152 Responses to Spot the Looney: A lot of bad evidence=good evidence

  1. De Vere says:

    My budget psychoanalysis after reading half his wikipedia page…

    This guy just needed to be the man. He wasn’t the man with the fundies, and his stint with the diet fundies ended too soon, leaving him with a desperate taste for more TheManness.

    But lo, he was merely a mediocre sayer of sooths, and so soon found himself sooty with the ash of his own non-awesomeness. Wanting to dust himself off but lacking the intestinal fortitude, he decided to do the only thing he could do – find The Man, and take him down.

  2. Pacal says:

    Your so right that pseudos tend to think that piling up a large number of dubious reasons strengthens a case. It usually does not.

    In my own area of interest that of the pre-columbian civilizations of the New World it is common for diffusionist thinkers to pile up similarities between the Old World and the New World and then say that since there are so many similarities that proves contact.

    In otherwords one similarity may be weak but 10 is some how stronger by sheer force of numbers. That ten weak pieces of “evidence” become stronger by force of numbers.

    Well ten times zero is still zero. And adding up disconected similarities proves notthing, esspecially if they are mere “similarity”.

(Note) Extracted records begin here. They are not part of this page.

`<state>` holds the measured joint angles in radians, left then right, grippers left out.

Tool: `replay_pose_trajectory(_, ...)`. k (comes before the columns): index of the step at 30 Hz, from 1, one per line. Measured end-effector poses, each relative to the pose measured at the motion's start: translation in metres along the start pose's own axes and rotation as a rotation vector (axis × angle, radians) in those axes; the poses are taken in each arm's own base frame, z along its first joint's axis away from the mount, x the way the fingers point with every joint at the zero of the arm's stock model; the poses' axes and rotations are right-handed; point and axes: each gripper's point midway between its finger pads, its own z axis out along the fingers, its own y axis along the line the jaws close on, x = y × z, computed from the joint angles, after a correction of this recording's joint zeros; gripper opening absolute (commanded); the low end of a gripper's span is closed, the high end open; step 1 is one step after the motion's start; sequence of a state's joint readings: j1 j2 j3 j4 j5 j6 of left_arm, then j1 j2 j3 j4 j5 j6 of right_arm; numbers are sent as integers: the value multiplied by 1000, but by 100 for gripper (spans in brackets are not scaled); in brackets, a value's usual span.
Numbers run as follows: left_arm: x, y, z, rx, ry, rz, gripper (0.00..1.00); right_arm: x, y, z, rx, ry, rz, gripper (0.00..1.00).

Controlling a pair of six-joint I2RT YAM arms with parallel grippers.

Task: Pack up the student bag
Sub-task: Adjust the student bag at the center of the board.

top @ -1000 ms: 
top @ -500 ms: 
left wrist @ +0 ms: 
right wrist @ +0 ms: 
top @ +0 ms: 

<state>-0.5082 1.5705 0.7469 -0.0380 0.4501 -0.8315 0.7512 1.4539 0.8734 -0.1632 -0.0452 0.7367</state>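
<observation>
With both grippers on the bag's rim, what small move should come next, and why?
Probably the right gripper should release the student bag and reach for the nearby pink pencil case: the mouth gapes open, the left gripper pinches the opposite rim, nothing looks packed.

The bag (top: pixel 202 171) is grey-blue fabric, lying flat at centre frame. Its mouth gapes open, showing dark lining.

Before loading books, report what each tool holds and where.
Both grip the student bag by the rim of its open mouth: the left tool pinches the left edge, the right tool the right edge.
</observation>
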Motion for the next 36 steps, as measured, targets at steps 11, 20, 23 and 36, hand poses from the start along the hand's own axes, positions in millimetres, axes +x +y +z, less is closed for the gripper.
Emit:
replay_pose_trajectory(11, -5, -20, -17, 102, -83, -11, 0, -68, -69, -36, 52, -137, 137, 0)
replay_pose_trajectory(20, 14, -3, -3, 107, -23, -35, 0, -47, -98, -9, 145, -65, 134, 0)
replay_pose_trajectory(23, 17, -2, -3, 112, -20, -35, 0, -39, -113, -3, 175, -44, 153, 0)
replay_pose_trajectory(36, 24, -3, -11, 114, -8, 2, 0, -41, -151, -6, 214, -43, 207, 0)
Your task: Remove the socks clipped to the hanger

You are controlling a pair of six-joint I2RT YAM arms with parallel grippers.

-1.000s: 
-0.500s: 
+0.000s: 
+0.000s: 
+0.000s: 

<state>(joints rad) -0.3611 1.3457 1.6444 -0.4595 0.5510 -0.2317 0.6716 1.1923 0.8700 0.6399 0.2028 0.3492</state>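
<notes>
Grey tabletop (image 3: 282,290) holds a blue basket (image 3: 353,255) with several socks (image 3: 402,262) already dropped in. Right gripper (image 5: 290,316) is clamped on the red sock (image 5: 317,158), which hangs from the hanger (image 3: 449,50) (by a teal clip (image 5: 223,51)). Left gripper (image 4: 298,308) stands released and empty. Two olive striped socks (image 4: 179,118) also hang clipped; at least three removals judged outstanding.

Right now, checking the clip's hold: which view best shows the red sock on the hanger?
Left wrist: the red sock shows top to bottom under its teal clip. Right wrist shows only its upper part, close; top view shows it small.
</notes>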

    Looney’s piling up of weak reasons that don’t conect with each other seems to be the same sort of thing.

    • psi2 says:

      Pacal, I’m not sure what you mean by the epithet “peudos,” but I’ll assume you mean JT Looney and other skeptics of the official story of Shakespeare. If I were you, I wouldn’t take that reasoning into court. Lawyers are very well acquainted with the probative force of relevant circumstantial evidence. Since you are evidently unaware of the evidence for a) contesting the traditional view of the bard or b) the hypothesis that Oxford actually wrote the work, you might wish to pause before you continue in public denigrating that evidence as consisting of “dubious reasons.” Do you really think that Supreme court justices (at least four living Justices support the Oxfordian claim, most prominently Stevens) decide cases base on one side “piling up a large number of dubious reasons”?

      Perhaps rather than arguing by fiat you would care offer an example of one of Looney’s “weak reasons.” I’d be happy to consider any of those that most interest you. It’s always useful to understand how another person thinks — at least that’s how I approach the problem of knowledge. But of course, I’m just a “pseudo” so I probably don’t count in your book.

      psi (Master’s degree, Cultural Anthropology).

  3. Bradley A. Skene says:

    in re the p. 11 quote:

    How is it that the Oxfordian thesis is being put forward for the first tie in the book, but already everyone but a few recalcitrants already believe it? I’d have to ask, but there’s a page somewhere on the internet of quotations from creations going back about years, each one say that now that Darwin has been disproved, Evolution will is already out favor except for a few fanatics and will soon be a dim memory, and I suspect its just the same phenomenon.

    • Eve says:

      He is leaning heavily on the work of a lot of previous Shakespeare-deniers, particularly Baconians, so in that quote I think he’s saying that the rank-in-file readers of Shakespeare reject the “official theory.” He does seem to think that once people have read his argument, they’ll be convinced (if they aren’t members of the “ancient literary cult”).

      In the last bit I read, he was defending Ignatius Never-Met-a-Crazy-Theory-He-Didn’t-Like Donnelly. Something along the lines of “yes, the cryptogram stuff is crap, but that doesn’t mean we should reject everything he says in his nearly thousand page tome.”

      • Wait… is he actually claiming that the average person reading Shakespeare for the first time (probably as a teenager forced to by an English teacher in school) will read it and say, “Boy, this certainly was written by someone else!”?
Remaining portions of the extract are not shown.